Asked where you will live when your lease expires at the end of the month, the governor told reporters that you’re welcome to spend nights and weekends on his couch (but keep in mind it’s first-come, first-served!).
2. You are not going to grad school after all
In a move guaranteed to rock the academic world, Governor Cuomo also revealed that you will not be attending grad school next fall. Observers were surprised by the quick turnaround time on this decision— as you only received your acceptance letter this week— but the Governor insisted that the evidence was already overwhelming.
Experts in Albany were hired to examine your finances and assess the relative quality of the short stories you’ve been submitting to The New Yorker, and while they admit the rejection letters have gotten more encouraging in the last year, they also issued a report stating that no MFA is actually worth $120,000. Based on these findings and new job opportunities at your uncle’s law firm, Governor Cuomo strongly suggests you take the LSAT this fall. Just to see what you get.
3. You will never finish that novel
Having just ruled out your dreams of getting your MFA, Governor Cuomo also took the opportunity to announce that you will never finish that novel you started in November 2015. Reporters who attended the press conference said the governor spoke very highly of the positive feedback your first four chapters received from your aunt who used to work for Random House— but Cuomo also explained that much like the MTA there’s no one person in charge of what does and doesn’t get published, and honestly your aunt was just an accountant anyway.
4. You are no longer taking that improv class
In one of the few announcements being praised by both his allies and his critics, Governor Cuomo officially canceled your upcoming improv class yesterday. The Governor knows you were excited to begin your UCB education, but after a careful analysis of an Improv 101 show held at 2:30 on a Tuesday afternoon, the Governor had no choice but to call the registrar and demand a full refund (minus the $35 processing fee). You should see these funds on your credit card statement in 2-3 business days, at which point you can use the money to invest in a microphone for podcasting.
5. You will never record a second episode of your podcast
Despite having just told you to invest in a microphone for podcasting, Governor Cuomo revealed that you will never actually record a second episode of whatever podcast you were about to start. The governor stressed that you wouldn’t quit because the podcast itself is inherently a bad idea (although sources in his office confirmed that it is) but that you will simply forget about it after discovering Schitt’s Creek on Netflix.

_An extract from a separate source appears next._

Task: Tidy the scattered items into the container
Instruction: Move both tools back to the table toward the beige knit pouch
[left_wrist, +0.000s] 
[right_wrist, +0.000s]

6. Your wedding has been called off
Governor Cuomo stunned your close friends and family today when he announced that your upcoming wedding has been canceled and will be replaced by a romantic getaway weekend at a small bed and breakfast outside Buffalo. The governor is aware that your nuptials were less than four months away, but he insisted that agreeing to stay together “in sickness and in health” would place an unnecessary burden on both of you.
Asked by reporters if Chuck still loved you, Governor Cuomo insisted that Chuck loves you so much he doesn’t need to put on a big show to prove it. He went on to say that Chuck might be open to the idea of eloping, but only if the city first agrees to a congestion pricing plan.